DATA SHOWN:
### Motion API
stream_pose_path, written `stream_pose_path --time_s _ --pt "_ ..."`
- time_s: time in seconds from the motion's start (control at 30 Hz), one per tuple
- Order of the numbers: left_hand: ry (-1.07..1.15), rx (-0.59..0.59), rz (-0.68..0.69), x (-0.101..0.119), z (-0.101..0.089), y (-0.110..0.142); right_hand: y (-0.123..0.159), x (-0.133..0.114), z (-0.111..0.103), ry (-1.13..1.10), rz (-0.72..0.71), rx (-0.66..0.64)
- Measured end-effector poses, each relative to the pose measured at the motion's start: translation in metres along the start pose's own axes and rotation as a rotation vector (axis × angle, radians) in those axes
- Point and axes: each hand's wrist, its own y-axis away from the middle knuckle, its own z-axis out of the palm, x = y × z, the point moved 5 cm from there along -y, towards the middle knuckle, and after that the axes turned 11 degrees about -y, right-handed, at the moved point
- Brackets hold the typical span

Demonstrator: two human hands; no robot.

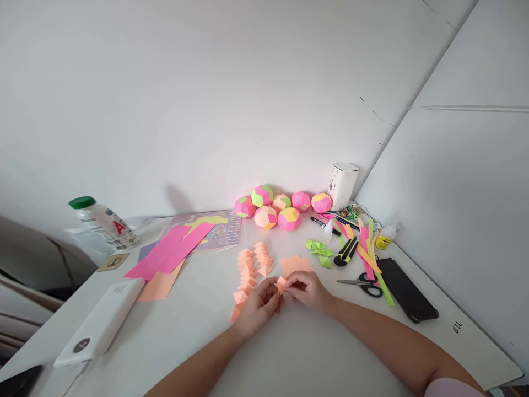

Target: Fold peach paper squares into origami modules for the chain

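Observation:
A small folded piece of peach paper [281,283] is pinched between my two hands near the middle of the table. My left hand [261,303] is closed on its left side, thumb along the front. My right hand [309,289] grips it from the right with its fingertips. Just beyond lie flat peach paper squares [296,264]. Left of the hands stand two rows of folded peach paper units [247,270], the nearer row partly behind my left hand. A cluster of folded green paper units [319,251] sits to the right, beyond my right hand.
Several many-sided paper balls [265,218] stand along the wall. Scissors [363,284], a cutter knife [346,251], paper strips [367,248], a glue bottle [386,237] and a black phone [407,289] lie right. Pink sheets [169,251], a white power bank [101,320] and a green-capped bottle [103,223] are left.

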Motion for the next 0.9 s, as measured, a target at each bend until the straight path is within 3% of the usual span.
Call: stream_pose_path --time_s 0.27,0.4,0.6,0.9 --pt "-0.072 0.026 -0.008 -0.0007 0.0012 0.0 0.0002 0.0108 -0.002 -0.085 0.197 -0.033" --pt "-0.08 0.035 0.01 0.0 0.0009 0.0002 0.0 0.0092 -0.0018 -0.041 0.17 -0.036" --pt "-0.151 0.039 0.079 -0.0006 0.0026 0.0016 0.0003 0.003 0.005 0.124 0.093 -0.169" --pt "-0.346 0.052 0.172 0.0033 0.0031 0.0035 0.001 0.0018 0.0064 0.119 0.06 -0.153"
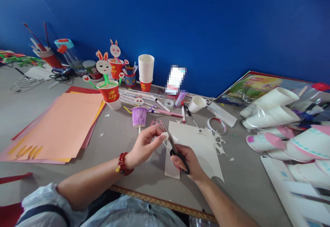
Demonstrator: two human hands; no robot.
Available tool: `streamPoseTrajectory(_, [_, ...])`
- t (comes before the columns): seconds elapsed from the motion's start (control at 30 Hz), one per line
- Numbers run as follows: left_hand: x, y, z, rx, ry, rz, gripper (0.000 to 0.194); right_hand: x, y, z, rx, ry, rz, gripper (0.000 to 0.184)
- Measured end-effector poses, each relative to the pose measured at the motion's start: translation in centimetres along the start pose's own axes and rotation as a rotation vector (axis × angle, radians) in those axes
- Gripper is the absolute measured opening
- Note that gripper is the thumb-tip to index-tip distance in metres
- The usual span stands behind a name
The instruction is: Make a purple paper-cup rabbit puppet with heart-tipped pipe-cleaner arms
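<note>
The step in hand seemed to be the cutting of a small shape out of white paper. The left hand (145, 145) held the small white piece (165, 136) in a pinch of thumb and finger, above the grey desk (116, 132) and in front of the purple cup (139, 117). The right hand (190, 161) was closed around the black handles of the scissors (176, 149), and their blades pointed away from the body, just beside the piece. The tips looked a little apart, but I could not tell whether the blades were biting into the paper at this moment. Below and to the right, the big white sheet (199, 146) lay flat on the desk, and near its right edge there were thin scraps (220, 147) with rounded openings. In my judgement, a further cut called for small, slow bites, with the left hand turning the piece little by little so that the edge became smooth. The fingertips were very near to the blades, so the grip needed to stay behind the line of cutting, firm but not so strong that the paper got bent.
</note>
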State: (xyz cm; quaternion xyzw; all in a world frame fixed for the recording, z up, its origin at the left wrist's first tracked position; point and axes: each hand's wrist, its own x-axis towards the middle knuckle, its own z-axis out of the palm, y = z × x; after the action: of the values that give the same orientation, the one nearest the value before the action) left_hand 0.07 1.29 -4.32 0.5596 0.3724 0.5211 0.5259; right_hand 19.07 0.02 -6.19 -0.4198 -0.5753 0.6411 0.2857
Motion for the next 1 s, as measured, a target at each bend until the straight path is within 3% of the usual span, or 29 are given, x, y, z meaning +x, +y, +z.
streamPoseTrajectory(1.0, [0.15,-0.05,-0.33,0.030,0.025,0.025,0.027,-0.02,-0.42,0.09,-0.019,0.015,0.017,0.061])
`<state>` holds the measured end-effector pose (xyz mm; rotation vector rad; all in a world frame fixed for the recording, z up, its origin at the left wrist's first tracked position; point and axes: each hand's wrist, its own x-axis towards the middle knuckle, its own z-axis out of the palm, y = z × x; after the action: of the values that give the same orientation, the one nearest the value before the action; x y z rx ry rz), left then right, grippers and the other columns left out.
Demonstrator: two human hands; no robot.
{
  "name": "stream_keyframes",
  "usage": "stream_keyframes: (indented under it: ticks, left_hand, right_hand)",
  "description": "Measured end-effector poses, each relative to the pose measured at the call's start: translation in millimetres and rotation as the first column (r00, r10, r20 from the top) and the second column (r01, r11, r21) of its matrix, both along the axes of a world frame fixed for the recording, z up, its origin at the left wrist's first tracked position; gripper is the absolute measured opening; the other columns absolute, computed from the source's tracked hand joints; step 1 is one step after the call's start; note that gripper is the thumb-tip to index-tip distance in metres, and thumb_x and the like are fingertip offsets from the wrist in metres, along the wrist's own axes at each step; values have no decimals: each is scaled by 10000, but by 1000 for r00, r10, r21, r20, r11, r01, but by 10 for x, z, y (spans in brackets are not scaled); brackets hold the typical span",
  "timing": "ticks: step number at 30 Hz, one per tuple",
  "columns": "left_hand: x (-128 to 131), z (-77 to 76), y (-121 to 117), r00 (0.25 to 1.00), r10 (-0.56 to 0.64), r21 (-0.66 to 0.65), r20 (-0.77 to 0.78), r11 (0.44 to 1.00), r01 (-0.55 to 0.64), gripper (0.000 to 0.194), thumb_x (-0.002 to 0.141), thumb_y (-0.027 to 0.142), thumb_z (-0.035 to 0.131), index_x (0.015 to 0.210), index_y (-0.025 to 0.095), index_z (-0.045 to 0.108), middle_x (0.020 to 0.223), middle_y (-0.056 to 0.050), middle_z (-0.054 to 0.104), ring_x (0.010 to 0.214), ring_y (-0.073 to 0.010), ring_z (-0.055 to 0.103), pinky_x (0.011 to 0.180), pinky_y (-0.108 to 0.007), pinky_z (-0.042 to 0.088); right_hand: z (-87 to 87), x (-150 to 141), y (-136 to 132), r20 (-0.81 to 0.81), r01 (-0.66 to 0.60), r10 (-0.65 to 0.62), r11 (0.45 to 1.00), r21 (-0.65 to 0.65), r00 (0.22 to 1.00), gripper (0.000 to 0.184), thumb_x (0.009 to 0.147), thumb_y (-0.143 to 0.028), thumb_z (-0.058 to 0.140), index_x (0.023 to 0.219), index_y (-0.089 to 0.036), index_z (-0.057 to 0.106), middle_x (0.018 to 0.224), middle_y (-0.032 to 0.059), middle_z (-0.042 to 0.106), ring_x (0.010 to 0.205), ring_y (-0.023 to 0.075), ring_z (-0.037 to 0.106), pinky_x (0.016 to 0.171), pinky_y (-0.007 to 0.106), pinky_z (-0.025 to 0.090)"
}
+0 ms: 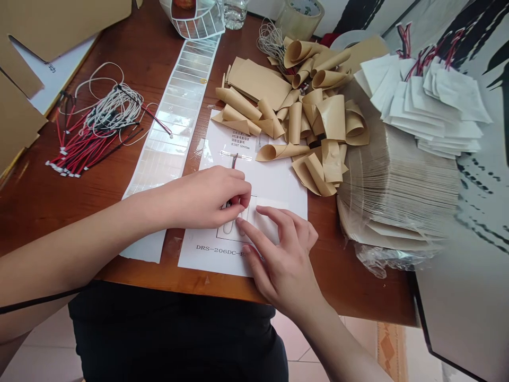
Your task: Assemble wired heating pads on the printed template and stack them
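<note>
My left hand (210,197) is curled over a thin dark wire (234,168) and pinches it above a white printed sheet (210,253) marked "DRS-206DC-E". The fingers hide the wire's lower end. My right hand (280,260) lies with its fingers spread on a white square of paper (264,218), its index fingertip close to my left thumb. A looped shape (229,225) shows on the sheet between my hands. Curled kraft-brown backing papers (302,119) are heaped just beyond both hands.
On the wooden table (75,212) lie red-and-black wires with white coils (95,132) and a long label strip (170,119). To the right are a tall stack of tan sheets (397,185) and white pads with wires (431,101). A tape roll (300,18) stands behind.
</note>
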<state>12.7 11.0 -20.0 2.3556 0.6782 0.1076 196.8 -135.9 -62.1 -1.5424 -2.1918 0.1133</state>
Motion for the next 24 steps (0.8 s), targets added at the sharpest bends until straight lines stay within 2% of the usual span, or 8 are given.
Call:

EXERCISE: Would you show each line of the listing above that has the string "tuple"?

ANSWER TO THIS EXERCISE:
- time_s: time in seconds from the motion's start (control at 30 Hz), one per tuple
  "timing": "ticks: step number at 30 Hz, one per tuple",

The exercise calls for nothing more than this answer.